[Requirement] Nothing but the lines from the top of the records through the line with "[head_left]" should be returned, exactly, and without pictures.
══ Data provided
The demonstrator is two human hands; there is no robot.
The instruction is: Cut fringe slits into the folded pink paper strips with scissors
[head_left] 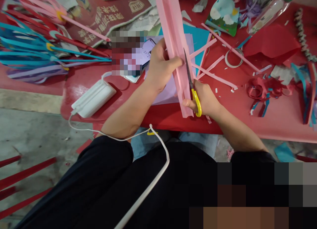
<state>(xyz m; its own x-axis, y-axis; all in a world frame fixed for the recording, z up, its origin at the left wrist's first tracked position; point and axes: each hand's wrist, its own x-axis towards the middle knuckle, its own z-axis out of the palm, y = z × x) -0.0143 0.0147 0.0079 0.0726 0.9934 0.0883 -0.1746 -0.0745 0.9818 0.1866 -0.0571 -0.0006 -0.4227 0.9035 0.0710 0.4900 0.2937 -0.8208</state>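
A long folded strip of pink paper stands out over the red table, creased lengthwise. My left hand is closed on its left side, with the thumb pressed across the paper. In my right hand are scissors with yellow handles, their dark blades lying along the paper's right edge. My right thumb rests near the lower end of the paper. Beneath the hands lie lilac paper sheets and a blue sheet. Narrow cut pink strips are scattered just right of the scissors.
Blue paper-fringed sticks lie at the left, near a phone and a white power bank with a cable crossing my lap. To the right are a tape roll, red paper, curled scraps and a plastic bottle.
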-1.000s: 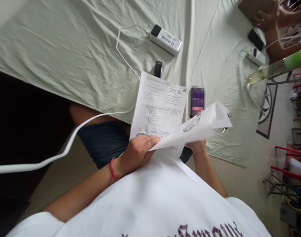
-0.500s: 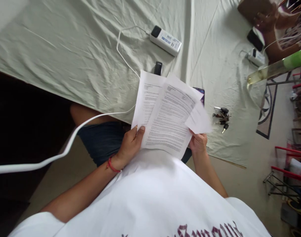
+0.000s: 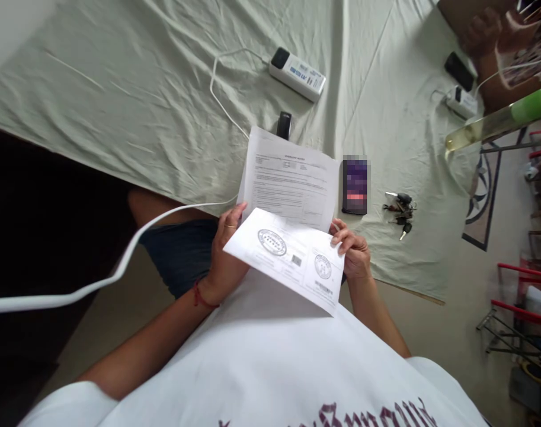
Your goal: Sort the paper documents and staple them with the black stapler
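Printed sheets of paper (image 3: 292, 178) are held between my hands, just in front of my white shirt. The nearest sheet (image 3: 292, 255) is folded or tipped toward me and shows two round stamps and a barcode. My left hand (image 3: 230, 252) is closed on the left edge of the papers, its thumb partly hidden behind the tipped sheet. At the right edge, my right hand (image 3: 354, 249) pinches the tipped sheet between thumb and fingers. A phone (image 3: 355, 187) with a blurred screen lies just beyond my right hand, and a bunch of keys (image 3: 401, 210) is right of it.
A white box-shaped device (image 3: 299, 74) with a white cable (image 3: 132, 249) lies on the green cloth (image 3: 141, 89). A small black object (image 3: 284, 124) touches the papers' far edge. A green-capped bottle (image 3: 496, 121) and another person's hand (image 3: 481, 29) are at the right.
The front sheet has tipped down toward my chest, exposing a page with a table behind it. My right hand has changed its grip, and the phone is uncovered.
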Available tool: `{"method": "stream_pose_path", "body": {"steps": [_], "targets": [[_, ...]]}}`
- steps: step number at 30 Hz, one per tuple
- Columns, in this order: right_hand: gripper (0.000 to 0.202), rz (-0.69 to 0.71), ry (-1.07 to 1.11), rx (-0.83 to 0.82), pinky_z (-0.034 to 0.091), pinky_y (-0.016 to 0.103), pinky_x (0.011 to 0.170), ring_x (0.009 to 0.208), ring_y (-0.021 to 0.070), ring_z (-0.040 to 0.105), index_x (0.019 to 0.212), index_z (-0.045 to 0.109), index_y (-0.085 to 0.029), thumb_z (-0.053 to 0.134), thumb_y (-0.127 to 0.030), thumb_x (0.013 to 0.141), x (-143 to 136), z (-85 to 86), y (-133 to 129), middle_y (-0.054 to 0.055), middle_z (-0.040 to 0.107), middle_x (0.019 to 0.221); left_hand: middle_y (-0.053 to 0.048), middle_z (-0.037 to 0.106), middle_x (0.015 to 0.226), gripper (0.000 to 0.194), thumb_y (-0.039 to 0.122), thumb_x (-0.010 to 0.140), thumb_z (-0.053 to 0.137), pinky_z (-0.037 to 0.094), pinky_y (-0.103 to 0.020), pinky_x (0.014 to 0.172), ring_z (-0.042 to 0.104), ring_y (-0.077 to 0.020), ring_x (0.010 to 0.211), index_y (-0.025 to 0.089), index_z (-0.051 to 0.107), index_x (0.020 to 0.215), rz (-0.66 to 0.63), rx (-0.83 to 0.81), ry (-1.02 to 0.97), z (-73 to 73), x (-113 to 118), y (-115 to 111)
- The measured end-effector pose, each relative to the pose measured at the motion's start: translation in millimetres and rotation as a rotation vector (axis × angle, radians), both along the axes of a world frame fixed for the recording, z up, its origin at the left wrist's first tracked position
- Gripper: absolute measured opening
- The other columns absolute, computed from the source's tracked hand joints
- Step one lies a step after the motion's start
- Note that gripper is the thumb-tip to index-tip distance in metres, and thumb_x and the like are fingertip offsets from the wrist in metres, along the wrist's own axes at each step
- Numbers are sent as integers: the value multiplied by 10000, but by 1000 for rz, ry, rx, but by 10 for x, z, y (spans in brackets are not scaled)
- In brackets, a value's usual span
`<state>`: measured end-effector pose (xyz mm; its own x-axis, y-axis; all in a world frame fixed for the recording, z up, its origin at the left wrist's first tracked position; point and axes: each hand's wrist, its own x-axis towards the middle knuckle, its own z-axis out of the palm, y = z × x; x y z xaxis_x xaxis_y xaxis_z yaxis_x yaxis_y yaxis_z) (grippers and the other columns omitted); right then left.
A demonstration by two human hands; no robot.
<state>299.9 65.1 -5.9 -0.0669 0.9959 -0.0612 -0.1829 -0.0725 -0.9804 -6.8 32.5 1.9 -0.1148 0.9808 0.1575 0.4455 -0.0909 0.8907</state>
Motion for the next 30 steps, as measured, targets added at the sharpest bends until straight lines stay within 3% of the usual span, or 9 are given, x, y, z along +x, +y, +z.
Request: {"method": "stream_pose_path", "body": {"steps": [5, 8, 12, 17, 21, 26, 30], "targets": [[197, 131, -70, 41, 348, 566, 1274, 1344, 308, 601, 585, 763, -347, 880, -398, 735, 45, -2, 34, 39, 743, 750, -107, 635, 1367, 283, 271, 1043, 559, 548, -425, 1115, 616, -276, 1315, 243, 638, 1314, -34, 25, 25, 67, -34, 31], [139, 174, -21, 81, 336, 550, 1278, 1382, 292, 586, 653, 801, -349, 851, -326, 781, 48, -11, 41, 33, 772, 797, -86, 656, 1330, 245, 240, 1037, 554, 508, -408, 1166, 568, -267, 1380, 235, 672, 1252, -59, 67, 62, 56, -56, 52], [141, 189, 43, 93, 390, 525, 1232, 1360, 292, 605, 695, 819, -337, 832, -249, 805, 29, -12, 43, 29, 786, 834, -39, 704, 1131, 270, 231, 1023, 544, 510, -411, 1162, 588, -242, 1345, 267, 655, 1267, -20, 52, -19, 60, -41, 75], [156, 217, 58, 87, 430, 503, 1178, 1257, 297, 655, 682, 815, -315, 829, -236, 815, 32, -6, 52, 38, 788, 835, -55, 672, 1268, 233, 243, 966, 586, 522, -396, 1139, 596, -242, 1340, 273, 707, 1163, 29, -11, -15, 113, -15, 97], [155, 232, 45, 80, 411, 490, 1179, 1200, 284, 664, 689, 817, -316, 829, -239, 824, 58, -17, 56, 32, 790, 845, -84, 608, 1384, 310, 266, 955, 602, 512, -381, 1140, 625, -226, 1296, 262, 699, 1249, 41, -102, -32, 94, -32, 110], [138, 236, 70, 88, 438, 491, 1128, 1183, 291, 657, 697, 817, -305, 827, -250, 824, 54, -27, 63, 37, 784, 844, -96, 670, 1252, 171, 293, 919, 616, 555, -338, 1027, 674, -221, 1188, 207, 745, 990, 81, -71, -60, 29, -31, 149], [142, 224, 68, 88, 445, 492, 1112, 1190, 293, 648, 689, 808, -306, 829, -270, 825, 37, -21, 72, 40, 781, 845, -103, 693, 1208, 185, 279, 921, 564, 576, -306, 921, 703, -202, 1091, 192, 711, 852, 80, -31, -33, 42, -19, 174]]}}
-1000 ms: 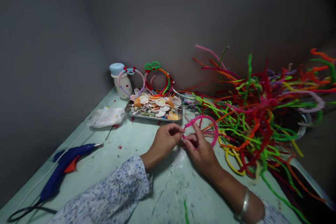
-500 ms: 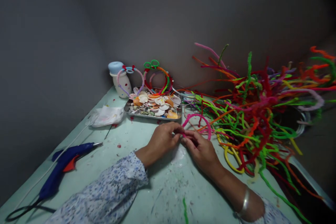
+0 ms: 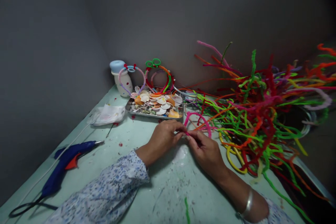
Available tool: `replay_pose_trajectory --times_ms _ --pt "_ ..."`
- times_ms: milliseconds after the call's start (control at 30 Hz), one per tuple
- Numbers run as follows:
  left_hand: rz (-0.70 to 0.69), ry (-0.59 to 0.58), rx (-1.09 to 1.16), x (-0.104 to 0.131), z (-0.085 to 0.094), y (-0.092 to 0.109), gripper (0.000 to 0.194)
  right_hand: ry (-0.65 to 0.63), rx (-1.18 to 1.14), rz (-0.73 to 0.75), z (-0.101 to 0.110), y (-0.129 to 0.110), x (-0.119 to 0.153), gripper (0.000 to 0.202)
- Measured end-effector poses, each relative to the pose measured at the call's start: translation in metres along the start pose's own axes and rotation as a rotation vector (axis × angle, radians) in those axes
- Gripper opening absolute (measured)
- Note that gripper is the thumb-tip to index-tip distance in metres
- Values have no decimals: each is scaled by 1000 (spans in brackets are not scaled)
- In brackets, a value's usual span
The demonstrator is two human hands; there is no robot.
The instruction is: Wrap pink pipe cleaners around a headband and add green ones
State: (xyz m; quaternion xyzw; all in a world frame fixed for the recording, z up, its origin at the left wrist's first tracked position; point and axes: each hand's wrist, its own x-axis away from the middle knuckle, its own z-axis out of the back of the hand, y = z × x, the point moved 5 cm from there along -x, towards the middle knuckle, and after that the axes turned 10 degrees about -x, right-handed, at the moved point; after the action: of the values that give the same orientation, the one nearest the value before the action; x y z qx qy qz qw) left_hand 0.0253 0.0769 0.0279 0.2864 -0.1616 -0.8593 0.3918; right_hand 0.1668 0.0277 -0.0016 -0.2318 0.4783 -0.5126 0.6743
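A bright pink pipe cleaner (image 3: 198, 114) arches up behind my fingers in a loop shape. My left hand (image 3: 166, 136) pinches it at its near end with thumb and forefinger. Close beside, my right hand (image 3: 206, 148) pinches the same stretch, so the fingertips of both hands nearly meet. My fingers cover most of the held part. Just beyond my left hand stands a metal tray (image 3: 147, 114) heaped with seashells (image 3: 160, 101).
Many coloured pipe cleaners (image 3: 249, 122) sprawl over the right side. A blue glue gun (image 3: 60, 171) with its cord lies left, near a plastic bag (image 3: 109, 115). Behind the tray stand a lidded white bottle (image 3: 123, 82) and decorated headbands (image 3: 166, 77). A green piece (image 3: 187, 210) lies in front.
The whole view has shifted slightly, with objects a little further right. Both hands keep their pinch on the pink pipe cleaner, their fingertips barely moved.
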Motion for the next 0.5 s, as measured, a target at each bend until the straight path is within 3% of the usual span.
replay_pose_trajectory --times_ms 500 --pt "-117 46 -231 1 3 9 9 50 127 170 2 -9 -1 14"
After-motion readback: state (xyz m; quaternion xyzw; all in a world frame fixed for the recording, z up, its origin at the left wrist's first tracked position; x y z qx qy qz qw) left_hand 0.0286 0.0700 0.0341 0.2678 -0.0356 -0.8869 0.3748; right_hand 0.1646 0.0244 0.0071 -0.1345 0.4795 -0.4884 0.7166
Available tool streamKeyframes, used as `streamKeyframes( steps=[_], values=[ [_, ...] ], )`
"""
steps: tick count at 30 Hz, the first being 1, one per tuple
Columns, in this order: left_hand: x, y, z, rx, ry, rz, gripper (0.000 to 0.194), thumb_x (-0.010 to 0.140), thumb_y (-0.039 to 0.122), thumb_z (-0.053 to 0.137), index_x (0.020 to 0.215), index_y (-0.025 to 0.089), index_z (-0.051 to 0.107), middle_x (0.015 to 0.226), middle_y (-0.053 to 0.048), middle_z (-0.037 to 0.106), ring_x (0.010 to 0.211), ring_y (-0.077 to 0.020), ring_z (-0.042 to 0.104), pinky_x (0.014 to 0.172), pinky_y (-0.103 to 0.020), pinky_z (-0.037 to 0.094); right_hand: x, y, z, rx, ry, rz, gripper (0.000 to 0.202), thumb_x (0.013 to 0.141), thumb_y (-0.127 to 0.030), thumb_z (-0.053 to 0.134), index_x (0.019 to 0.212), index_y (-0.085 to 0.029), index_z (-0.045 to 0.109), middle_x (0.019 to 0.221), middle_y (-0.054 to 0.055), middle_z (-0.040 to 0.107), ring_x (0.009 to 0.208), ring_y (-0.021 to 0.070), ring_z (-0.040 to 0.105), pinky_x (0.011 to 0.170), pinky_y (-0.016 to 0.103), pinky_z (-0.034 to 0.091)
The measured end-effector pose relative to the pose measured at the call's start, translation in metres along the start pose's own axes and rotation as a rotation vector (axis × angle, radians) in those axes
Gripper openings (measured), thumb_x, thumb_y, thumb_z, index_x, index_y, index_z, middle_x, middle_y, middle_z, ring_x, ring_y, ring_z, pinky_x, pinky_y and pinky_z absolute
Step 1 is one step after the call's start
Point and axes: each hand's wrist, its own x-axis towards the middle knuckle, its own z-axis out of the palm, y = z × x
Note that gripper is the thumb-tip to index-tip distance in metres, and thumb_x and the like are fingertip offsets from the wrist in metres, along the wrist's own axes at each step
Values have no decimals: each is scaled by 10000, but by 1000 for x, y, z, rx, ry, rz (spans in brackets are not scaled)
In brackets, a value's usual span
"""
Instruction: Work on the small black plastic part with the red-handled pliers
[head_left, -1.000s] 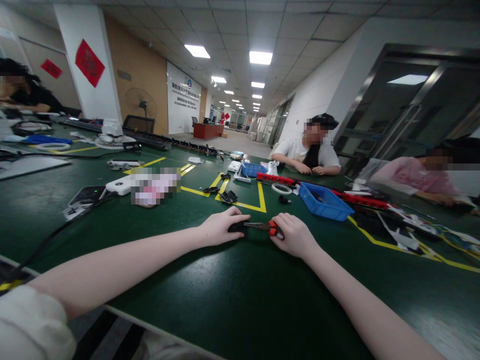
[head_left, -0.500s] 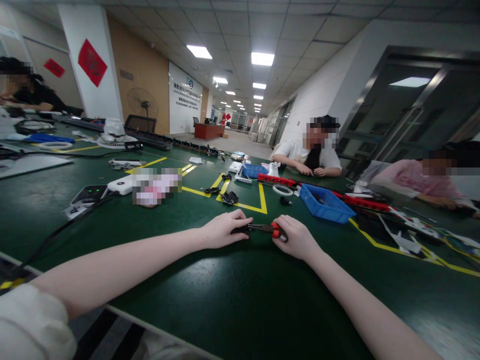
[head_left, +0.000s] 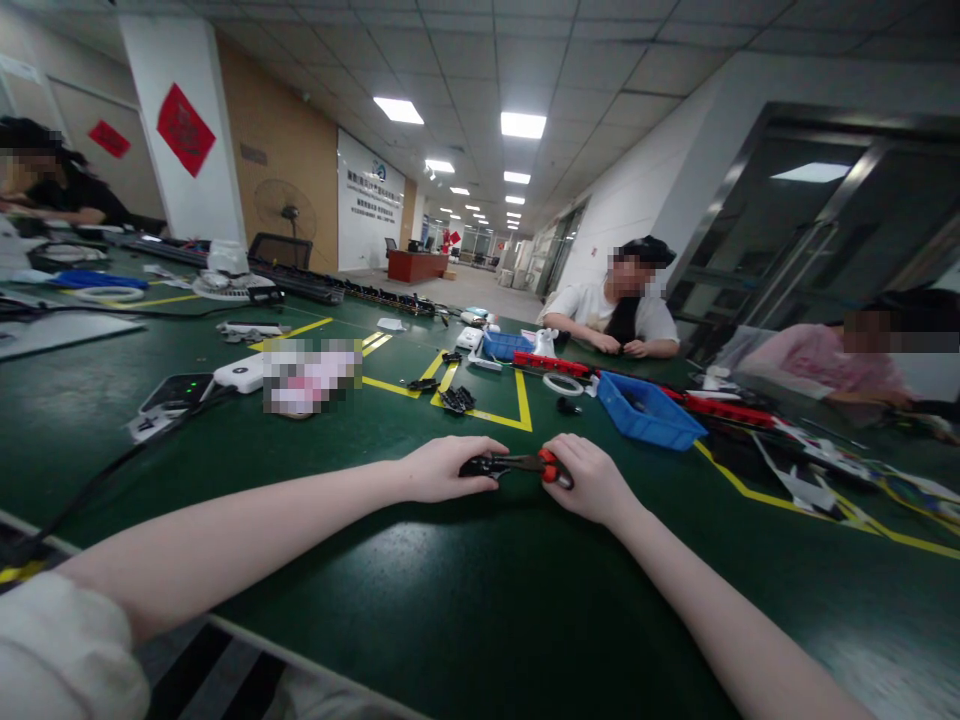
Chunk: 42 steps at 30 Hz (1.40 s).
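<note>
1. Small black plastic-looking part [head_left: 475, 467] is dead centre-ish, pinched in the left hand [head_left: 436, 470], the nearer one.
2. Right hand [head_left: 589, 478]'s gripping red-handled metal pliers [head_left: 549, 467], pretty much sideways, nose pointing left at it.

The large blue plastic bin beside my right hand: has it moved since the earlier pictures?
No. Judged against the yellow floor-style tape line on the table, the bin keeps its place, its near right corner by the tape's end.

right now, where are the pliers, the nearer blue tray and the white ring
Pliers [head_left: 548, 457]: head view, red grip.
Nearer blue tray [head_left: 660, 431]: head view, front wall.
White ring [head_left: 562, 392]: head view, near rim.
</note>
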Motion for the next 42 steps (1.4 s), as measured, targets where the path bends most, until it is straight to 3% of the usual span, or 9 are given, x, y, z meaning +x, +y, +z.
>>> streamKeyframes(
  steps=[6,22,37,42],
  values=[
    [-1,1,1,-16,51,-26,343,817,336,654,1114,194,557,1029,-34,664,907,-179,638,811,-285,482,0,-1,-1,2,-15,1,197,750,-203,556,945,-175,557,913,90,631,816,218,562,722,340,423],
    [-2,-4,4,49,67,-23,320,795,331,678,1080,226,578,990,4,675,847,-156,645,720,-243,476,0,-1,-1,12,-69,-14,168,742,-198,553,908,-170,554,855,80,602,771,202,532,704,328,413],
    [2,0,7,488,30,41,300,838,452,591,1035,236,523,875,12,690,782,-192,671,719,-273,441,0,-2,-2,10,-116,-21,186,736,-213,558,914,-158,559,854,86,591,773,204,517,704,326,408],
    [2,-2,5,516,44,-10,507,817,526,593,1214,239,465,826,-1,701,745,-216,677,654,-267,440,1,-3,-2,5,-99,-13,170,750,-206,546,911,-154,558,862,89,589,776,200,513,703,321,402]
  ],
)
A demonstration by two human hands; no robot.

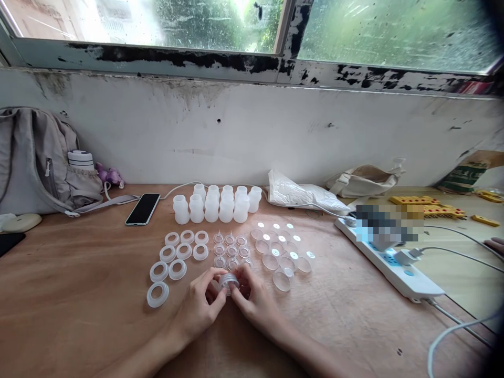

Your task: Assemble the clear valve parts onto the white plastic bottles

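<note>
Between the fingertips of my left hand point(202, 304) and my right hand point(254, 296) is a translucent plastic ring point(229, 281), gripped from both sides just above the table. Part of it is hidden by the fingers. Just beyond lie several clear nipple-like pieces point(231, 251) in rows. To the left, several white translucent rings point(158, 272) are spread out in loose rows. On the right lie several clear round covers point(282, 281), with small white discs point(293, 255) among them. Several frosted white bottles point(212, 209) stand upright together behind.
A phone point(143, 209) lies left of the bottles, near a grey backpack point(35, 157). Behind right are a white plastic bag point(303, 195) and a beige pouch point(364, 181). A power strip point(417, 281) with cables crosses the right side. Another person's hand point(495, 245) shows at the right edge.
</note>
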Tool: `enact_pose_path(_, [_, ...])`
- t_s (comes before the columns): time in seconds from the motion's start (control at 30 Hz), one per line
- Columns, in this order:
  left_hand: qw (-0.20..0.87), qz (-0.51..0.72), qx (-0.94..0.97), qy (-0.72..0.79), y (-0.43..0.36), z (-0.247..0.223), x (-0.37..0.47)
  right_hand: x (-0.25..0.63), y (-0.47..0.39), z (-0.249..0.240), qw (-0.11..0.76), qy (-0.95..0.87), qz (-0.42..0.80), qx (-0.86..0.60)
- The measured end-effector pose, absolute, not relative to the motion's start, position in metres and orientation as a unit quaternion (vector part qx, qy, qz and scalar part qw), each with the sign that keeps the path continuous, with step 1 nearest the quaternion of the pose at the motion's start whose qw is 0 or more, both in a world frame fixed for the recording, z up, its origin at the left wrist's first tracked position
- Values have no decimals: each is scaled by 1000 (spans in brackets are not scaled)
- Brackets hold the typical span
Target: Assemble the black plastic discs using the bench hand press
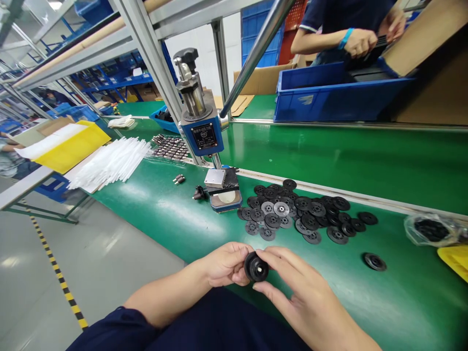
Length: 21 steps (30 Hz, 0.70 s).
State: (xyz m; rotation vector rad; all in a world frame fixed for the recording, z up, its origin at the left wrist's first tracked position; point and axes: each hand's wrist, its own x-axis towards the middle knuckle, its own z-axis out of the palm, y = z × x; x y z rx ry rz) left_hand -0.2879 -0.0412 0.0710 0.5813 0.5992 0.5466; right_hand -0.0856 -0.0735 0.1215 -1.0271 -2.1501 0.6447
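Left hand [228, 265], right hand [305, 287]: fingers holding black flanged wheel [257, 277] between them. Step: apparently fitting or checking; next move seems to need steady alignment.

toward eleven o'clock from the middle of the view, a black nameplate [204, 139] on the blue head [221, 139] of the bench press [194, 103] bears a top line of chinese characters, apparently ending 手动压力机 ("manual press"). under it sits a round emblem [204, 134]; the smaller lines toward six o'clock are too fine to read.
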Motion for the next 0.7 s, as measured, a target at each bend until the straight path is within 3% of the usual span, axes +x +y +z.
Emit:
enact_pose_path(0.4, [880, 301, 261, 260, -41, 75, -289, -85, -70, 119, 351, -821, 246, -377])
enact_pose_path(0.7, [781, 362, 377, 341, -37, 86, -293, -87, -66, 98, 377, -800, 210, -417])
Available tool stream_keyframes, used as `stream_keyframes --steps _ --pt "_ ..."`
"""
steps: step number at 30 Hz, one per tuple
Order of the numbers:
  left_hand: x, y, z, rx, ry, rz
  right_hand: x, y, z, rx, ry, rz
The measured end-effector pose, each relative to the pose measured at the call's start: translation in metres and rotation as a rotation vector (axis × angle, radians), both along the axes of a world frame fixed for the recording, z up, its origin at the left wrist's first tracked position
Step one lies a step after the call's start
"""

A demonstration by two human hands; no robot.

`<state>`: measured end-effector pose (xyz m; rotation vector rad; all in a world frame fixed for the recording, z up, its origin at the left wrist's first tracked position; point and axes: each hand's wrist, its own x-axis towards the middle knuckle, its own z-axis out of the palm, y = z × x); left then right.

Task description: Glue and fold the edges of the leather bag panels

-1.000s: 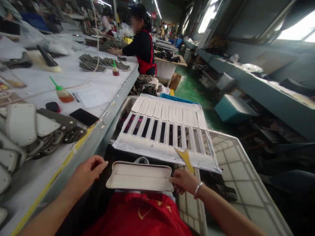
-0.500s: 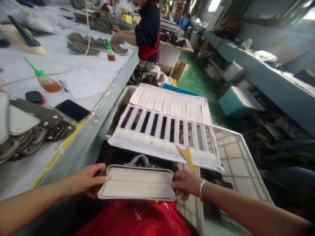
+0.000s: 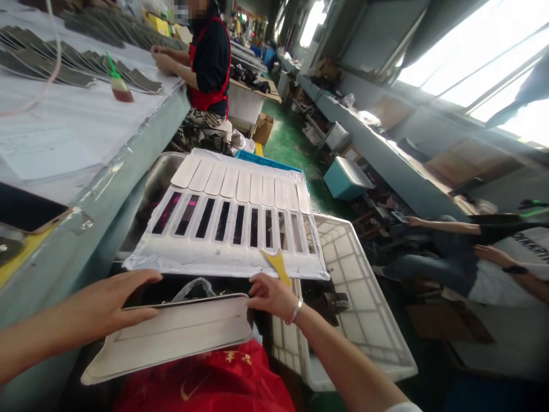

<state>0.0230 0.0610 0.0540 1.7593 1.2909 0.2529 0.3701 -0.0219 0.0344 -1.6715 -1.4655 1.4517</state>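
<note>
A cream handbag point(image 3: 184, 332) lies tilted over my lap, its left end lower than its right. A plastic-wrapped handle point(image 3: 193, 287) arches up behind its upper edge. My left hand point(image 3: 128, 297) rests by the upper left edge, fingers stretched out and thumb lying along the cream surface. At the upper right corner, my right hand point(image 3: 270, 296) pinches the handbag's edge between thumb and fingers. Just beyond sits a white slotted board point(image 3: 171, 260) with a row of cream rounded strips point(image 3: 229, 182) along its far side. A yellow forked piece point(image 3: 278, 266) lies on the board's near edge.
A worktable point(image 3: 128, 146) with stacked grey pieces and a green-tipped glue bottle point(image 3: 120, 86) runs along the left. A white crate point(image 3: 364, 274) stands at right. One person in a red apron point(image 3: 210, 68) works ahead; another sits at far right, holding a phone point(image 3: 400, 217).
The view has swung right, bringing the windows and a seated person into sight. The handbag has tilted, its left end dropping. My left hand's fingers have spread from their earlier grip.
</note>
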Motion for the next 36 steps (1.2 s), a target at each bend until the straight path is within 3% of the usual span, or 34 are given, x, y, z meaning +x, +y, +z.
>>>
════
[Result for this exercise]
The demonstrator is two human hands; there is no robot.
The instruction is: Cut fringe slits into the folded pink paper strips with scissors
[head_left] 

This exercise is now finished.